Thursday, May 20, 2010

Inferno 29 - Mohammed

Title: Inferno 29 - Mohammed

Artist: Salvador Dali

Medium: Block print

Size: 33 x 26 cm

Date: 1960

Location: Book illustration

Dante Alighieri (c.1265, Florence – September 14, 1321, Ravenna), commonly known as Dante, was an Italian poet of the Middle Ages. In Italy he is known as il Sommo Poeta (the Supreme Poet) or just il Poeta. His Divine Comedy, originally called Commedia by the author and later nicknamed Divina by Boccaccio, is often considered the greatest literary work composed in the Italian language and a masterpiece of world literature. Written between 1308 and Dante’s death in 1321, the poem's imaginative and allegorical vision of the Christian afterlife is a culmination of the medieval world-view as it had developed in the Western Church. Further, it helped establish the Tuscan dialect as the Italian standard.

The encounter with Mohammed takes place in the eight circle of Hell, the circle of fraud. Mohammed is punished in the ninth ditch of this circle, among the sowers of religious, political and familial discord who are 'split', or mutilated, by a devil's sword. As Mohammed explains to Dante, the devil is standing somewhere in the background at a fixed point of the circular ditch, thrusting with his sword at the damned who have to pass in front of him. The wounds which they receive heal while the damned proceed on their way, only to be stricken again when the damned have to face the devil again. Mohammed explains the general arrangement of the punishment of the place, and suggests also a specific sense of this punishment, by associating a bodily 'splitting' with the 'splitting' of community. Unlike other sinners in this canto, Mohammed does not make any remarks about his earlier life and does not relate any specific deed for which he is punished. It has caused some consternation that Dante places Mohammed at this specific place in Hell, and not in the sixth circle with the heretics and heresiarchs in their red-hot glowing tombs. But some commentators have pointed out that this punishment in a place deeper in hell implies a more severe condemnation. And this more severe condemnation does not imply an exculpation from the less grave sin of heresy, because according to the general rule each soul is punished at the place of his (or her) gravest sin.

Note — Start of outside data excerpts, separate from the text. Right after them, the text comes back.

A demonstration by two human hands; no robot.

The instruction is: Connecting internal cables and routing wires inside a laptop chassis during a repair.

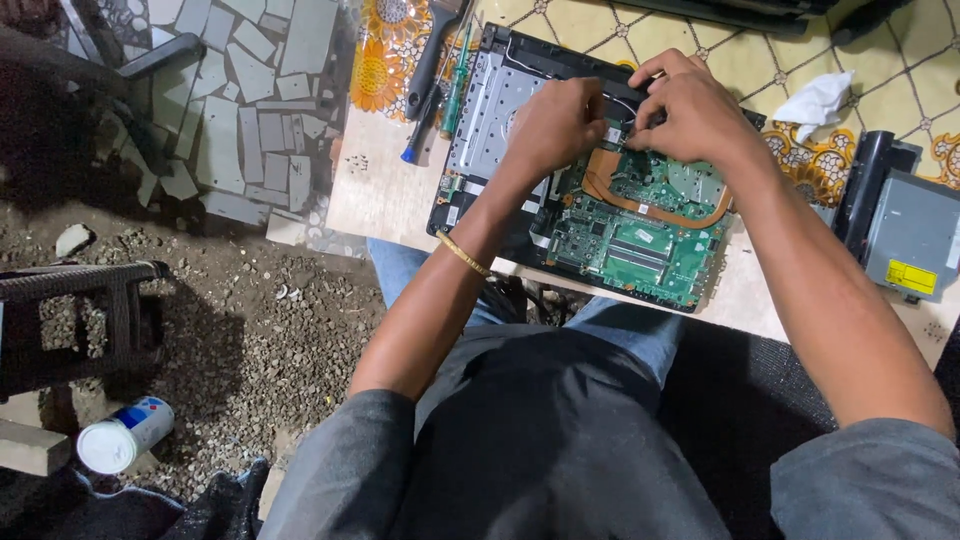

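Both hands, left hand (560, 125) and right hand (690, 110), pinch together on a small part at the far edge of the opened laptop (590, 200) on the table (385, 195); a slip could tear the thin cable or nick the green board (640, 235).

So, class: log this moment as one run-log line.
left hand: on opened laptop | right hand: same spot | screwdrivers: beside laptop

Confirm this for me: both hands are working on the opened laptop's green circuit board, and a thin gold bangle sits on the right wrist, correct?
Not quite. In the head view the thin gold bangle is on the left wrist, not the right. Both the left hand and right hand are indeed on the opened laptop's green circuit board.
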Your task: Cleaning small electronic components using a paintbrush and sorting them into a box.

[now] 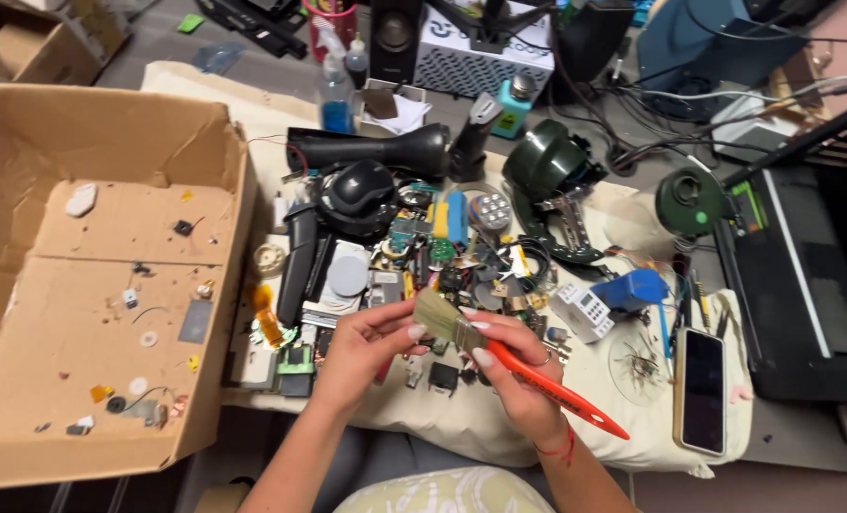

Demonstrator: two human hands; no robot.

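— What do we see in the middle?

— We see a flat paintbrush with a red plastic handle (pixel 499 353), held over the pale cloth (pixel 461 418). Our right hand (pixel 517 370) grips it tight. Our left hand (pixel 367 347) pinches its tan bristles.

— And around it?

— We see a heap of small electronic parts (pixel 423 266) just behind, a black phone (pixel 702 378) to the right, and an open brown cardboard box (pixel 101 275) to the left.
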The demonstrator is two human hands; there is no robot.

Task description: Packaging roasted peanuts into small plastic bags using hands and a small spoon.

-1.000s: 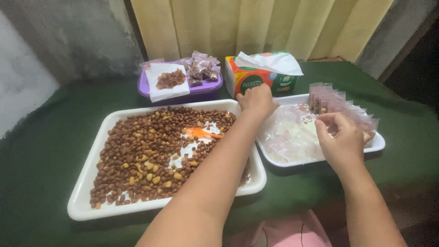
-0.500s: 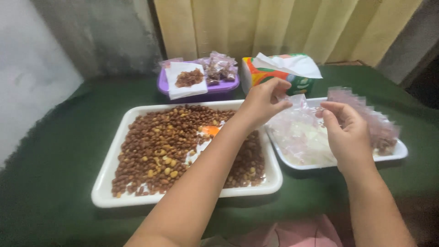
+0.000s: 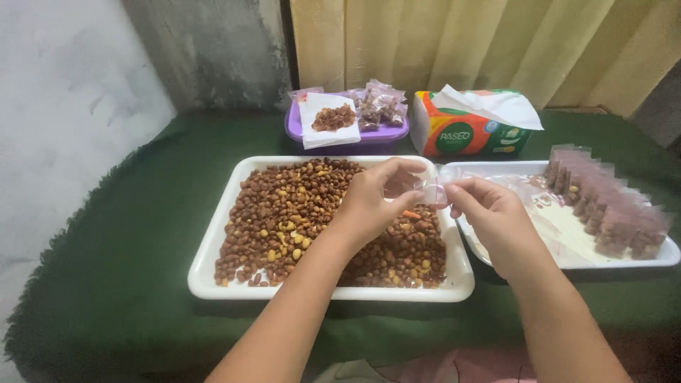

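head view: your white tray (image 3: 213,273) is full of brown roasted nuts (image 3: 298,213); second white tray (image 3: 638,259) on the right holds a row of filled packets (image 3: 610,206). purple tub (image 3: 347,135) at the back has more packets. both hands meet above the nut tray's right edge: left hand (image 3: 372,206) and right hand (image 3: 489,213) each pinch a small clear bag (image 3: 418,188) between fingertips. green cloth (image 3: 120,269) covers the table, curtain (image 3: 482,42) behind.

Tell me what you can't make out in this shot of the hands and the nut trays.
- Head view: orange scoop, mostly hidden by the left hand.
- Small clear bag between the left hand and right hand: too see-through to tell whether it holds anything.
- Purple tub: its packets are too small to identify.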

To celebrate Dante’s 700th birthday, Salvador Dali was commissioned by the Italian government in 1951 to create a set of illustrations for the Divine Comedy. However, the reception of Dali's project in Italy was extremely negative, since it did not seem appropriate for a Spanish (rather than Italian) painter, much less an irreverent Surrealist and sometime fascist sympathizer, to illustrate a commemorative edition of the greatest Italian poet's masterpiece to be published by the State Press. Regardless, Dali produced a masterpiece of his own, and the set of watercolors with their range of artistic styles demonstrates that Dali was one of the greatest artists of the century. The series consists of 100 illustrations - one print for each canto plus one cover image, and were produced as engravings in the years 1959 to 1963 in Paris, commissioned by Joseph Foret. Woodcut experts Raymond Jacquet and Jean Taricco worked for many years under Dali’s guidance to transfer his visions to the medium. Several blocks (frequently referred to as “wood” blocks, although they were actually a resin-based matrix) - one for each color – had to be made for each image, and more than 3,000 blocks were necessary to complete the whole engraving process.